Exercise objective. The answer must be an exact copy of the listing below.

Available data.
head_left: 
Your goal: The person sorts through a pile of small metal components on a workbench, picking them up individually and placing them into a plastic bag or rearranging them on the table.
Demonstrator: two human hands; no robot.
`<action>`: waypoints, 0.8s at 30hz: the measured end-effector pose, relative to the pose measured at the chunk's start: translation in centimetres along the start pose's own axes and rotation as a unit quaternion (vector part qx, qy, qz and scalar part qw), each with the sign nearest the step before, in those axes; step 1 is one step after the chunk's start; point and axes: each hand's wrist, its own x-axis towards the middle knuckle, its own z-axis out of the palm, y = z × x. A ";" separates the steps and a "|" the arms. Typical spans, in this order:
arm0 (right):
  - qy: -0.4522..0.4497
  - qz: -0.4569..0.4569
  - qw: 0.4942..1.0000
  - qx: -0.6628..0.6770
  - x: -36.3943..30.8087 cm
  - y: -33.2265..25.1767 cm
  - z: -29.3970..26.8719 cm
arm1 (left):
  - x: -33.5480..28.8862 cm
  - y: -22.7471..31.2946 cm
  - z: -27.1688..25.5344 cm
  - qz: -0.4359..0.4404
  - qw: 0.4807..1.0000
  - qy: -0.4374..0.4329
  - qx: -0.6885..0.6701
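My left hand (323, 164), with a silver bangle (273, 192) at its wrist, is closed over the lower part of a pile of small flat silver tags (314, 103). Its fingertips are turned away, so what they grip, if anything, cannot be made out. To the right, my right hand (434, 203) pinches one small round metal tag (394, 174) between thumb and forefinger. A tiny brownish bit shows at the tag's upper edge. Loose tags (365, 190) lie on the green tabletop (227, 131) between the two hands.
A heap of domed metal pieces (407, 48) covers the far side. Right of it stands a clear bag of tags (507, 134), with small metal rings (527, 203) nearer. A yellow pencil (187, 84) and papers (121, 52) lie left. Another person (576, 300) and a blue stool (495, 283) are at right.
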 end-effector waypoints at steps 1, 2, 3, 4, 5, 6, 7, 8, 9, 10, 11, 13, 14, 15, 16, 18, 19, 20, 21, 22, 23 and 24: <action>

Output of the exercise.
head_left: 
Your goal: The person sorts through a pile of small metal components on a workbench, picking them up individually and placing them into a plastic bag or rearranging them on the table.
Demonstrator: two human hands; no robot.
`<action>`: waypoints, 0.8s at 30hz: the measured end-effector pose, relative to the pose measured at the chunk's start: translation in centimetres along the start pose's own axes and rotation as a unit quaternion (vector part qx, qy, qz and scalar part qw), each with the sign nearest the step before, in those axes; step 1 is one step after the chunk's start; point and axes: each hand's wrist, its own x-axis towards the middle knuckle, its own z-axis out of the palm, y = z × x. A ";" separates the steps and a "|" the arms. Typical spans, in this order:
arm0 (right):
  - qy: -0.4522..0.4497
  - qz: -0.4569..0.4569
  - qw: 0.4942..1.0000
  - qx: -0.6628..0.6770
  - x: -36.3943..30.8087 cm
  - y: -33.2265..25.1767 cm
  - z: -29.3970..26.8719 cm
arm1 (left):
  - x: -33.5480..28.8862 cm
  - y: -22.7471..31.2946 cm
  - z: -27.1688..25.5344 cm
  - qz: -0.4359..0.4404
  - qw: 0.4807..1.0000
  - qy: -0.4374..0.4329
  - qx: -0.6885..0.6701
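My left hand (323, 164), with a silver bangle (273, 192) at its wrist, is closed over the lower part of a pile of small flat silver tags (314, 103). Its fingertips are turned away, so what they grip, if anything, cannot be made out. To the right, my right hand (434, 203) pinches one small round metal tag (394, 174) between thumb and forefinger. A tiny brownish bit shows at the tag's upper edge. Loose tags (365, 190) lie on the green tabletop (227, 131) between the two hands.
A heap of domed metal pieces (407, 48) covers the far side. Right of it stands a clear bag of tags (507, 134), with small metal rings (527, 203) nearer. A yellow pencil (187, 84) and papers (121, 52) lie left. Another person (576, 300) and a blue stool (495, 283) are at right.
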 end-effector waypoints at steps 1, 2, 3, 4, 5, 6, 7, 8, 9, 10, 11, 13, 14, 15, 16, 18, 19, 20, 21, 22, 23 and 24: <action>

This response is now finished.